→ Problem statement:
Among the entries below, retype exactly the lines starting with the one with "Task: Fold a" and going on through the one with "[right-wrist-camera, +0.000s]", but not the pictures.

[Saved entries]
============
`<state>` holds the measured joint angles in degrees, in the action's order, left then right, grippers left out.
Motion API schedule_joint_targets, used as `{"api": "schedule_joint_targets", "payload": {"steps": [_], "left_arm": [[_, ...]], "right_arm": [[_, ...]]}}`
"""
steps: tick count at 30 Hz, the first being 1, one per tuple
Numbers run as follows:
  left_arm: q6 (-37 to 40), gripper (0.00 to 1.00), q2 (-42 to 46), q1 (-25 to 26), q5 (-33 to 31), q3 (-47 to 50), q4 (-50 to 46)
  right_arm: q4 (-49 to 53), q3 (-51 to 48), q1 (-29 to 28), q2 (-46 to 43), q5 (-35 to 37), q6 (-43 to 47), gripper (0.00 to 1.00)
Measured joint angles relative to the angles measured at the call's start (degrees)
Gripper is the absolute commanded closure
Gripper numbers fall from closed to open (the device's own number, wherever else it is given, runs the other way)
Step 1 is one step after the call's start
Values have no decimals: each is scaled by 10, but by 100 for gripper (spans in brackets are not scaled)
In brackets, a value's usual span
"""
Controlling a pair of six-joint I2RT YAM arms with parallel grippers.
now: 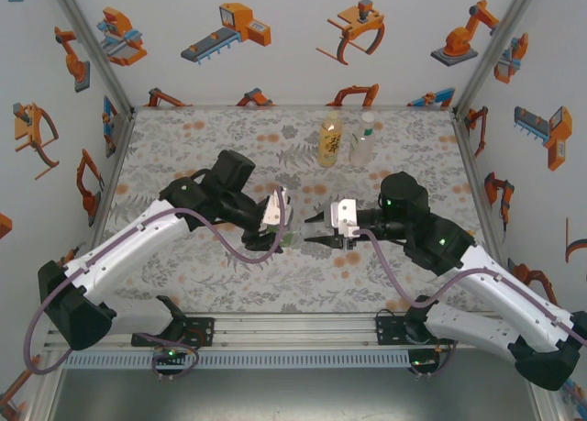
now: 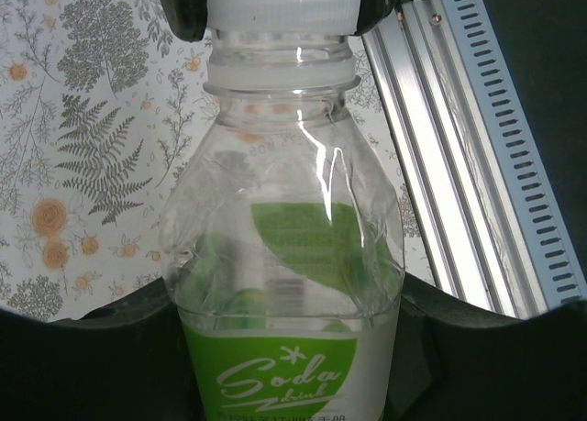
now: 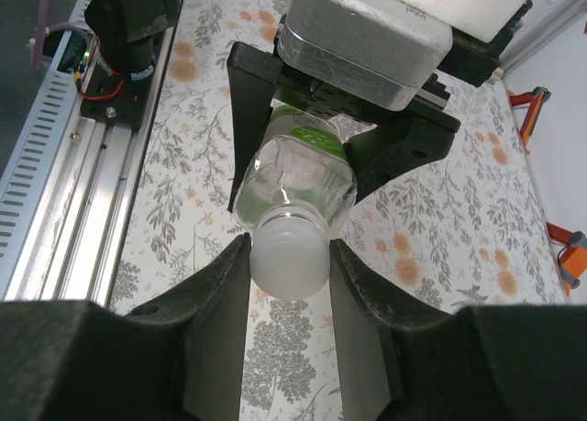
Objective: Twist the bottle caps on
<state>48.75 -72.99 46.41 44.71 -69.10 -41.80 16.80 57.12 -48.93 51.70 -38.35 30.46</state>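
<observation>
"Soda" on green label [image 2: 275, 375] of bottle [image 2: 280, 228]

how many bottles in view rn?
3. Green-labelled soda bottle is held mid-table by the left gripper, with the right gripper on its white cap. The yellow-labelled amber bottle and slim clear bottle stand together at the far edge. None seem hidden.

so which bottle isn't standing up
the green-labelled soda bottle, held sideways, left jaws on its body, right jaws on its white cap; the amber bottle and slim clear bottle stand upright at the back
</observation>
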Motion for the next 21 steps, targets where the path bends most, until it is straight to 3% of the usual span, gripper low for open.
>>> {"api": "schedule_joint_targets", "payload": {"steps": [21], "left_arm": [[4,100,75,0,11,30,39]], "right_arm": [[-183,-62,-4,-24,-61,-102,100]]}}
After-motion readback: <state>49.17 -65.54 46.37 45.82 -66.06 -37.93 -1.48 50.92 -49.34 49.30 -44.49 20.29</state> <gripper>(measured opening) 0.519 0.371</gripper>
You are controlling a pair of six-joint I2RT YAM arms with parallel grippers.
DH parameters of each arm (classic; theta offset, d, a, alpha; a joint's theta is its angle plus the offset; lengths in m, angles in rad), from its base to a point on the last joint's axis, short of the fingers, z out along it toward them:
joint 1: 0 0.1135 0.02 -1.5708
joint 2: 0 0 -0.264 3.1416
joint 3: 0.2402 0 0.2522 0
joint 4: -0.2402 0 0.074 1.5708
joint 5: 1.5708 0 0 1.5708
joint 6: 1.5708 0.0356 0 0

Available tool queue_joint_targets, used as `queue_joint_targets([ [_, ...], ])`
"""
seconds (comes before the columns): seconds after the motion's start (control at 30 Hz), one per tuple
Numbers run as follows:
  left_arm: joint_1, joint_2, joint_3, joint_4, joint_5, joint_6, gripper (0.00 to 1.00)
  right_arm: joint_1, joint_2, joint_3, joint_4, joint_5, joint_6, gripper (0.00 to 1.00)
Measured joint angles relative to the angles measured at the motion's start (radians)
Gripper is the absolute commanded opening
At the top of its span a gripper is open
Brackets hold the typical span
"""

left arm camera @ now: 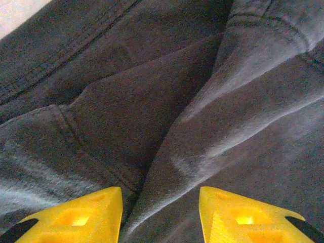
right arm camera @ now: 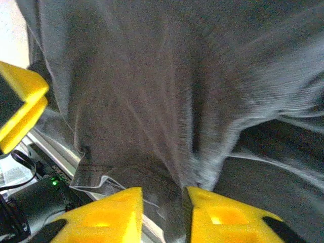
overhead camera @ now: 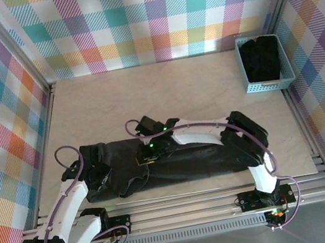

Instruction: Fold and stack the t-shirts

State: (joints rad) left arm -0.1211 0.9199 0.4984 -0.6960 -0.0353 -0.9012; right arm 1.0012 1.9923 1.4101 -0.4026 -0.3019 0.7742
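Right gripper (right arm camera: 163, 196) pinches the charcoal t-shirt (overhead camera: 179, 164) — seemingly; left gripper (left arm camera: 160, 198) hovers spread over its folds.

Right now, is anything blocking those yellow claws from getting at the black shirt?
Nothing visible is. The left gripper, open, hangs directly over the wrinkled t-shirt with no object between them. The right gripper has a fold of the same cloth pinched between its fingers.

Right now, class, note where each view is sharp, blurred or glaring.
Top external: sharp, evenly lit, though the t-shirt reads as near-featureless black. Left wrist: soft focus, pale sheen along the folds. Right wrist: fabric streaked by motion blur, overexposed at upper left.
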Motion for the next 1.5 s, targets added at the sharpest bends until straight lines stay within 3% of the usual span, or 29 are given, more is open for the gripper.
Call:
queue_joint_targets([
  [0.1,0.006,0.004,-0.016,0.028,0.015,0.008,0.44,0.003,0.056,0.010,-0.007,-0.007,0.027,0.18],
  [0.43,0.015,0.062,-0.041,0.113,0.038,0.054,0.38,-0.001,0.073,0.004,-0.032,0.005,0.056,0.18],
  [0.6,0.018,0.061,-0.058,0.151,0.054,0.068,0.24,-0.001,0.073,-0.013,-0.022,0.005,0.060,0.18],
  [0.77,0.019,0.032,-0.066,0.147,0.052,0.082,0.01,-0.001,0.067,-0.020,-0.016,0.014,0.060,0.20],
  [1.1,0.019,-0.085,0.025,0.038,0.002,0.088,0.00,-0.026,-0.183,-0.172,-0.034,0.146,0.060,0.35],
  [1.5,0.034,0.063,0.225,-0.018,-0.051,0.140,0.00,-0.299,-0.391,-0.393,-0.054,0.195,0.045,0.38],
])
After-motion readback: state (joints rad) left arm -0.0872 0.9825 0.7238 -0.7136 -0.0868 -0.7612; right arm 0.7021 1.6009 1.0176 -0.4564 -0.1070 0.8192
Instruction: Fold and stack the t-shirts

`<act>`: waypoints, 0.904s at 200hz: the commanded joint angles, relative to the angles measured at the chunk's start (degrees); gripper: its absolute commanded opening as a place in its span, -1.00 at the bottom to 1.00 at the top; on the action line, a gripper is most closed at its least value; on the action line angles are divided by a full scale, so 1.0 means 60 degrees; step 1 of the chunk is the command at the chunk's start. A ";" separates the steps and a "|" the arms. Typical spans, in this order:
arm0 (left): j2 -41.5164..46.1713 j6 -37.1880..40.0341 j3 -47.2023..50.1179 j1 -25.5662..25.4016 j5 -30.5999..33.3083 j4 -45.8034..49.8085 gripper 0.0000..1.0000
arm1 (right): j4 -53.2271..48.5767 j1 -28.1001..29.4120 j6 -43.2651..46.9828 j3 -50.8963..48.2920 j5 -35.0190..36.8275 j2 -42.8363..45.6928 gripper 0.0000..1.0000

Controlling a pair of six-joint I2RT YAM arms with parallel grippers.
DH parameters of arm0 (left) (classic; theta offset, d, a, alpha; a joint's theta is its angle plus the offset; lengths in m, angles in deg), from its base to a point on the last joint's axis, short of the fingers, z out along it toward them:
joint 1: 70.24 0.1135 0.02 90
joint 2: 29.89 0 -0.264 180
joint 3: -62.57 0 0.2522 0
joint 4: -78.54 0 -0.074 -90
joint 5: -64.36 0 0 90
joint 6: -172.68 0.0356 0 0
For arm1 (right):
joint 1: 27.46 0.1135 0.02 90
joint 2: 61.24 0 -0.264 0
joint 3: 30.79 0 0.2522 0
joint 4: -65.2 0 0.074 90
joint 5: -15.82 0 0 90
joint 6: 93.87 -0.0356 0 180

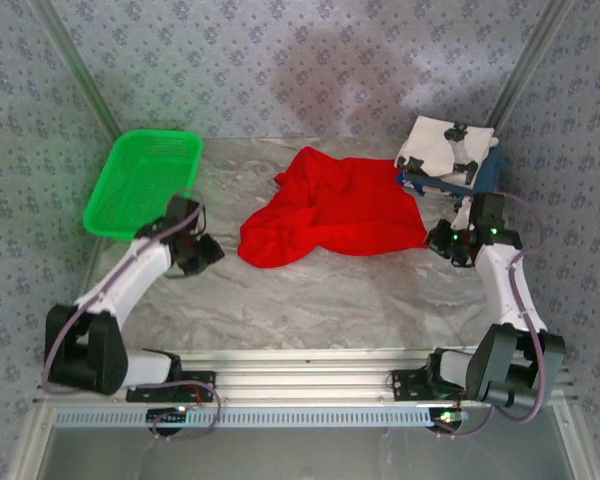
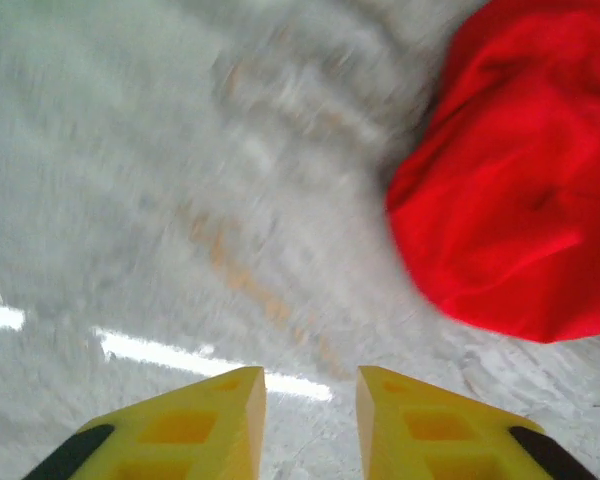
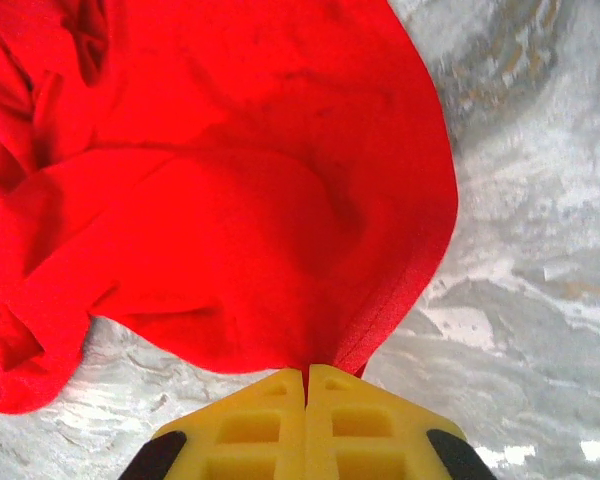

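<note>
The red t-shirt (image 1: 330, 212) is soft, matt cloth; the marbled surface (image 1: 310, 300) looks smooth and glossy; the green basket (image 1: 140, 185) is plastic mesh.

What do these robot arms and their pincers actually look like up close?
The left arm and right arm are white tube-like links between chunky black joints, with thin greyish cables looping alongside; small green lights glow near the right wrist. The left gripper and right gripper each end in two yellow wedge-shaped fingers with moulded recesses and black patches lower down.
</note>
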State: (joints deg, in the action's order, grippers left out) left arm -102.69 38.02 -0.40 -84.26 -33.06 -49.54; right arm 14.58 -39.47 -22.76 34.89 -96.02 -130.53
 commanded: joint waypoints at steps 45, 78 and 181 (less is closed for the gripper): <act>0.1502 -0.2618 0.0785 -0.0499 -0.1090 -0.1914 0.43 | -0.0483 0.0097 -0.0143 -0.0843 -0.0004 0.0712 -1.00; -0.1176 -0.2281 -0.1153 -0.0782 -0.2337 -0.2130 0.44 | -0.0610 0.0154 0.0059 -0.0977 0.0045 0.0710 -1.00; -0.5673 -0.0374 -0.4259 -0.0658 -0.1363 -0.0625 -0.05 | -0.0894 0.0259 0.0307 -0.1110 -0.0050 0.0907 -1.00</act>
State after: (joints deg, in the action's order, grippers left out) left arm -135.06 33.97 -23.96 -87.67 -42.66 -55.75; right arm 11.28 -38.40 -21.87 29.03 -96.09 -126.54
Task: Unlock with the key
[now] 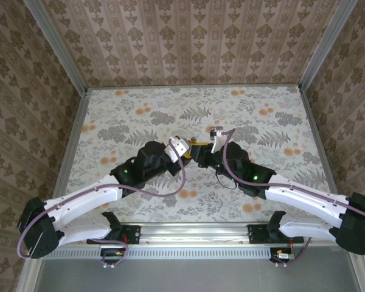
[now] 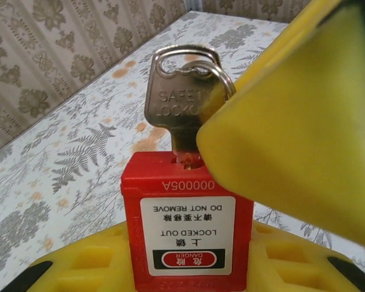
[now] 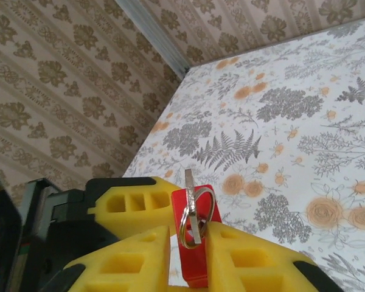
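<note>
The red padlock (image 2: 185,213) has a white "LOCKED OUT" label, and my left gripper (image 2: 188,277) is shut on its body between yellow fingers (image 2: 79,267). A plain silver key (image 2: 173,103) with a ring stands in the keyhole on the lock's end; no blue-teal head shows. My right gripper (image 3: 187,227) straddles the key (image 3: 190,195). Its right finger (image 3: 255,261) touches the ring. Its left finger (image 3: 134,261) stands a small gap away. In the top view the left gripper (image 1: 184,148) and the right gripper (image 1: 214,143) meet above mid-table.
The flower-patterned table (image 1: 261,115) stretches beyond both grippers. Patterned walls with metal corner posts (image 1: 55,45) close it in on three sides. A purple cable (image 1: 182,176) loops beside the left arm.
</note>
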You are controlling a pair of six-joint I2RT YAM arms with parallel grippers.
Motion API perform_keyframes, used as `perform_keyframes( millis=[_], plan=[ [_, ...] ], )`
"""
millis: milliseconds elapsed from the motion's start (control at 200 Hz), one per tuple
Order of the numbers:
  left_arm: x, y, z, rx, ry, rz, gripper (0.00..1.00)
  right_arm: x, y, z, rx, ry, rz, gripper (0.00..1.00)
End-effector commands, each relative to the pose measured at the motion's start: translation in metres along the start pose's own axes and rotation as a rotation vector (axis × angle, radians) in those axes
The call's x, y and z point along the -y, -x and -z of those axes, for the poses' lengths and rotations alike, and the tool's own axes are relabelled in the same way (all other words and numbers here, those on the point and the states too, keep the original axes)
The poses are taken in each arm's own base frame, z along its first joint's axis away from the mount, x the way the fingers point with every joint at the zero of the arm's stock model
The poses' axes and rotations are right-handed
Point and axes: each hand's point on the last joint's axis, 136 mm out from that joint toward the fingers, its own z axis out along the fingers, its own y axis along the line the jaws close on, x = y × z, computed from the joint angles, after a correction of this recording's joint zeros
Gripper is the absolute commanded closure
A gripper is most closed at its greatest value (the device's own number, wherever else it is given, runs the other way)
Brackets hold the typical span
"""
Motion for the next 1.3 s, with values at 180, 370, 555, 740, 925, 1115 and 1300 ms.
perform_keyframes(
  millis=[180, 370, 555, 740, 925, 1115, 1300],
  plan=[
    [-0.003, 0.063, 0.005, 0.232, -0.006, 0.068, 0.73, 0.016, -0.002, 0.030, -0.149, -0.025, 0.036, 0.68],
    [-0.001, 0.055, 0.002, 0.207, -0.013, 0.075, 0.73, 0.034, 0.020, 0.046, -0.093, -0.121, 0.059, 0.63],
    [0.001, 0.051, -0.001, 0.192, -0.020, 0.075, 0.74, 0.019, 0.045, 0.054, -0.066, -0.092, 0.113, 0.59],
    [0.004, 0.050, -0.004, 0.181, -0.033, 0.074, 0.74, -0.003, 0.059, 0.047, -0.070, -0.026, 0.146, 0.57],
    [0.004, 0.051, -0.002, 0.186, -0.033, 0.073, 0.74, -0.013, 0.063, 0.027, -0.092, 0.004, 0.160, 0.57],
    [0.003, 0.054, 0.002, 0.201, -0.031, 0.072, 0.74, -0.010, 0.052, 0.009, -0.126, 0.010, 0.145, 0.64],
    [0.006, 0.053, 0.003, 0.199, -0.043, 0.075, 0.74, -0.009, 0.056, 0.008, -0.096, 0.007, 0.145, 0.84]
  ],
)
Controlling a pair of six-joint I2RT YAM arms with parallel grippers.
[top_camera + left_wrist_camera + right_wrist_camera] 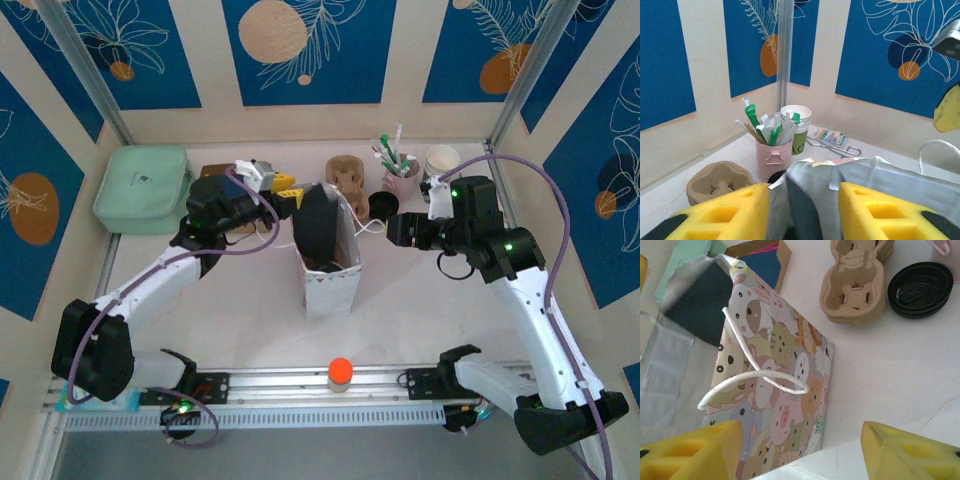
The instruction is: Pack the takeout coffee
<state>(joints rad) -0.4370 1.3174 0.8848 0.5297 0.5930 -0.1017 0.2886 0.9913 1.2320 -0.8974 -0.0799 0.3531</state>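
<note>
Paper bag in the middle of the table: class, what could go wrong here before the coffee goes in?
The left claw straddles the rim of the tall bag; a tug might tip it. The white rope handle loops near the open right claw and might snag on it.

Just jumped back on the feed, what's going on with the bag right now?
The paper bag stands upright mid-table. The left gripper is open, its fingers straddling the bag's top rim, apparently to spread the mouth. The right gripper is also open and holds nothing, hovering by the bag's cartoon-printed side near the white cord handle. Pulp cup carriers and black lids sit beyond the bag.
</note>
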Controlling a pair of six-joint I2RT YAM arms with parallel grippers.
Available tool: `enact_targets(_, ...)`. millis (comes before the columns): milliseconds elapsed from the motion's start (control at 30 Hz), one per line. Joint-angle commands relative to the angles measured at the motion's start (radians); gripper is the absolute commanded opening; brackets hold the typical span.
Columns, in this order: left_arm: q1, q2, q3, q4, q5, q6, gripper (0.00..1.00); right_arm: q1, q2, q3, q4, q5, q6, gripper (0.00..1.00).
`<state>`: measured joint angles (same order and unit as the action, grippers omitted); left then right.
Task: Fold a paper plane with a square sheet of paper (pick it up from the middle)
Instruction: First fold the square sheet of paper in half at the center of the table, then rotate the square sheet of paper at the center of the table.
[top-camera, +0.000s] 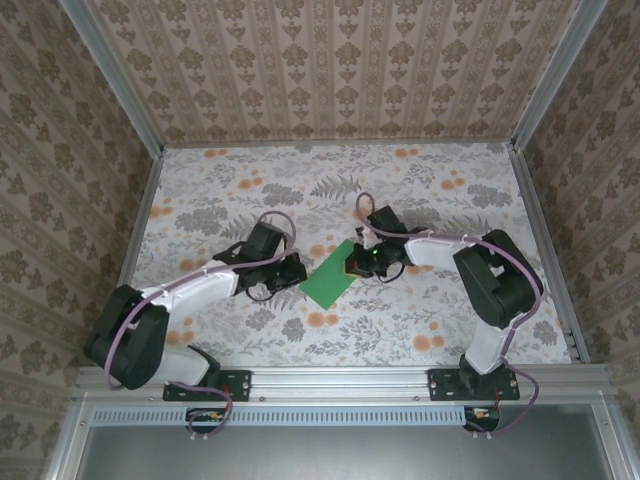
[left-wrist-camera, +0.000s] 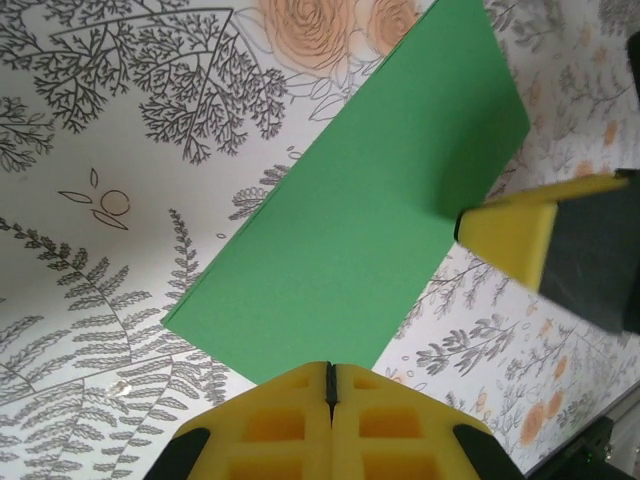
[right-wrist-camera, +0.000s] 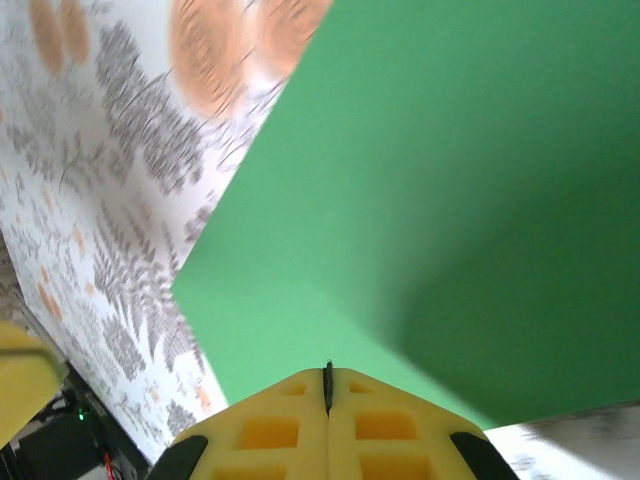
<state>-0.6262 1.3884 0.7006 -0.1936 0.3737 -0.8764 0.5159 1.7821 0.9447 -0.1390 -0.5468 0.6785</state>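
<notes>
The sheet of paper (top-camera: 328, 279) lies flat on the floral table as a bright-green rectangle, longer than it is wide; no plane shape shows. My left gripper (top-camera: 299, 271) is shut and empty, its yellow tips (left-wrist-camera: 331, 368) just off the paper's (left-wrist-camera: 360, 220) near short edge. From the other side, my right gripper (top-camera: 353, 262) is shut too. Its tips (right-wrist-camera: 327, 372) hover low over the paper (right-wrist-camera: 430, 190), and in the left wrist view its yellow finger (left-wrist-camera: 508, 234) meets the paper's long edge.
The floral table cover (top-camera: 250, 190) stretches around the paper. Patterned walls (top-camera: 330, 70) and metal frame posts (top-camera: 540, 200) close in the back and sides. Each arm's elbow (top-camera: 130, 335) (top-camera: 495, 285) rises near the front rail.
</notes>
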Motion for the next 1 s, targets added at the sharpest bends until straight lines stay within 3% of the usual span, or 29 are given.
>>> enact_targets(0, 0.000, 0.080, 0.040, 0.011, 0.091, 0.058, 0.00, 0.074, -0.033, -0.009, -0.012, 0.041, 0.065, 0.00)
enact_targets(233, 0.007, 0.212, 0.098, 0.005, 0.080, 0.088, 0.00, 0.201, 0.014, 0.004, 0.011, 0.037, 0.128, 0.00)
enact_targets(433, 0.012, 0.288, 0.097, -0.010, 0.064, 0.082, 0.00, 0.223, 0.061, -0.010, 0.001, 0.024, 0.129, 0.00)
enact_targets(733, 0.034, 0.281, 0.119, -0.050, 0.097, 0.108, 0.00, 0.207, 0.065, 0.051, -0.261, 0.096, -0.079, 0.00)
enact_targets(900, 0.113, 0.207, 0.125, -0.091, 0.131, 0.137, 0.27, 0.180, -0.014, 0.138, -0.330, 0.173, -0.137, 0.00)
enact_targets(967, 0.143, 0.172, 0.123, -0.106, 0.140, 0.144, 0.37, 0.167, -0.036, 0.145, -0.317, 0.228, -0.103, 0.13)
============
→ Your response:
Task: Fold a paper plane with a square sheet of paper (pick it up from the middle)
Instruction: First fold the square sheet of paper in half at the center of the table, then rotate the square sheet of paper at the center of the table.
[top-camera, +0.000s] 
[left-wrist-camera, +0.000s] 
[right-wrist-camera, +0.000s] 

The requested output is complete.